Got a great deal on this 99' 15' Mitzi Skiff, paid $1100.00 and got a 40 horse from a buddy of mine for free. Finshed patching the holes in the boat with glass, and geled the hole inside including the poling platform. Also made aluminum transom brackets for the jack plate. Glassed a cooler for a new side console, and putting on some legs for more support, new steering wheel and throttle will be put on it. Everything is still in the works, hoping to get in the water soon.


----------



## rkmurphy (Nov 2, 2008)

Looking great, man! Can't wait to see more pics.


----------



## pancholo (May 10, 2009)

DUDE $1,100 ???!!!!!
A MITZI??!!!
That person really loves you !
one of the best poling skiffs... very nice negotiation!
and a free OB to boot!?!!!!
Dude you should play the lotto this week!


----------



## Frank_Sebastian (Oct 15, 2007)

2Spots I really like your choice of the Mitzi. If you believe in doing more for less this is a great way to go. I have fished out of two Mitzis and have no complaints. They are light and perform well with lower horsepower requirements than similar boats. Some have complained about "flimsy" decks, but at nearly 200# I didn't have any issues. Yours looks to be a tad smaller than the ones I was on, but still room for several passengers.

We went offshore in one and felt comfortable in 3'ers returning.
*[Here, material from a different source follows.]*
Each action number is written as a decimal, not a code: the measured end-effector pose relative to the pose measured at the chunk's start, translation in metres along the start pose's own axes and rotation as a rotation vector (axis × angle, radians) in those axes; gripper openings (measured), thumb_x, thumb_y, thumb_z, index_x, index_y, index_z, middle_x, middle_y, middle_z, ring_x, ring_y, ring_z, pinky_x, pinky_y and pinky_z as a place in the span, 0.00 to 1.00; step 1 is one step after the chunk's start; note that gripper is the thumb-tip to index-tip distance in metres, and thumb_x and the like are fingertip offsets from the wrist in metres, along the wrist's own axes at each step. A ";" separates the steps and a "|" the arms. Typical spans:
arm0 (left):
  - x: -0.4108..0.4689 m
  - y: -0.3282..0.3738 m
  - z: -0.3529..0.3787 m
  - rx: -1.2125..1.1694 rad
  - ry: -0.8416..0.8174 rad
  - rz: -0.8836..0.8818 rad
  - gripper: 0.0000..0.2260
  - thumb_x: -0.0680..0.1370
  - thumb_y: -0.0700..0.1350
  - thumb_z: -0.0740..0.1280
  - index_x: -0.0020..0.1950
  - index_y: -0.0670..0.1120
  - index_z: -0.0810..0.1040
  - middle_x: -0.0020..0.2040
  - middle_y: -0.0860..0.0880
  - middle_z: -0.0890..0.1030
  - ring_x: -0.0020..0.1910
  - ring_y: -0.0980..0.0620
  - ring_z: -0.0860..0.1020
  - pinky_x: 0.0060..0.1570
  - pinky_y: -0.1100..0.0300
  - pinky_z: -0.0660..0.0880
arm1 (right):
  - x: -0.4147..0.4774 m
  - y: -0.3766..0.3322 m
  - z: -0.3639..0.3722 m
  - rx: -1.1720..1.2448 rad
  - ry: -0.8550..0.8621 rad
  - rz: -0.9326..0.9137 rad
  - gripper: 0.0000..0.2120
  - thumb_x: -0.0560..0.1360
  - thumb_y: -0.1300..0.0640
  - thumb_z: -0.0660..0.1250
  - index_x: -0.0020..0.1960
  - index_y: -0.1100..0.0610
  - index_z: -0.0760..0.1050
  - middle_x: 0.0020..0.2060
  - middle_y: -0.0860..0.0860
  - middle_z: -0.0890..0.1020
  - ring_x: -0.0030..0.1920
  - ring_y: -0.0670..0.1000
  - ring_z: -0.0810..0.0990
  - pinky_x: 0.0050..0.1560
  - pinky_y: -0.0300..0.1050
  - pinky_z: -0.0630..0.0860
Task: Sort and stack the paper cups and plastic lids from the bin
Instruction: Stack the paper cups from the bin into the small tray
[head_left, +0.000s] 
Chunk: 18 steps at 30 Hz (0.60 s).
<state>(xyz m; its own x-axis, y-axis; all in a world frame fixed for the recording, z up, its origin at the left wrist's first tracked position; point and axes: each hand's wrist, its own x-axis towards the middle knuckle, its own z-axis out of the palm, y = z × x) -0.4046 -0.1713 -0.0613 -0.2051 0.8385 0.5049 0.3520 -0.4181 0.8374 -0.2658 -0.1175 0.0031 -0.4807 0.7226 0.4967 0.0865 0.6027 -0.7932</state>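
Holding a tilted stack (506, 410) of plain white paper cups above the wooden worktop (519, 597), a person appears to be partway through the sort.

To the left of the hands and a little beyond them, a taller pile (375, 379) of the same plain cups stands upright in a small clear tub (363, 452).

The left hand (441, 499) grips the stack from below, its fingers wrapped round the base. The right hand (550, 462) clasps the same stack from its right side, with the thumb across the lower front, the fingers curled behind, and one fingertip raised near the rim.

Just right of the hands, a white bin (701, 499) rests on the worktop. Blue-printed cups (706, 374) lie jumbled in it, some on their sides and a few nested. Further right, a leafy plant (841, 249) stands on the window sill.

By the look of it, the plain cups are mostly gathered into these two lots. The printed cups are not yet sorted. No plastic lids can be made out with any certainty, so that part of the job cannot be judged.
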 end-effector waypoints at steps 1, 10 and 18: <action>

The bow rides up well in a head sea and with the light (60 HP) on the stern a following sea was no problem. I wouldn't go far offshore though.

Best regards,
Frank_S


----------



## Guest (Jul 8, 2009)

Thats a sweet boat, love the console.


----------



## flyfisheraa573 (Jun 26, 2008)

I'd like to see more on the making of the console...it is SWEET!!!!

I'm sorry if I am slow here...but "glassing a cooler" ?


----------



## B.Lee (Apr 29, 2008)

I'm pucturing a $2.79 foam Jiffy cooler glassed over to make a lightweight box. Let's see how close I am! 

Not a bad idea BTW.


----------



## MR_TILES (Jun 13, 2009)

Sorry if I was not to clear on the console, but, not neccasarilly glassing a foam cooler. But using an igloo cooler for the mold and gel coating it.


----------



## flyfisheraa573 (Jun 26, 2008)

do you have any close ups of the console?

where'd you get the support arms? I really like this set up...pretty cool looking.


----------



## Guest (Jul 8, 2009)

> Sorry if I was not to clear on the console, but, not neccasarilly glassing a foam cooler. But using an igloo cooler for the mold and gel coating it.


That's a really cool idea. Could you post some more pics of the console?


----------



## MR_TILES (Jun 13, 2009)

The support arms are from a center console hand rail that I bought for $20, and they were cut down, and the feet are scushions that will get screwed in the floor. I don't have the boat with me. It is at my buddy's house. I'll try to get some closer picks of it soon.


----------



## iMacattack (Dec 11, 2006)

Welcome to the site! Looks good! 

Cheers


----------



## paint it black (Nov 3, 2007)

Looks great! What a steal. I would have loved to come across something like that. 

You should deck it out with some wide gunwhales and you'd have a REALLY nice poling skiff.


----------



## pescador72 (Aug 6, 2008)

Super good looking skiff, and I too absolutely love the side console. The whole set-up looks very roomy and clean. Keep the pics coming!!!!


----------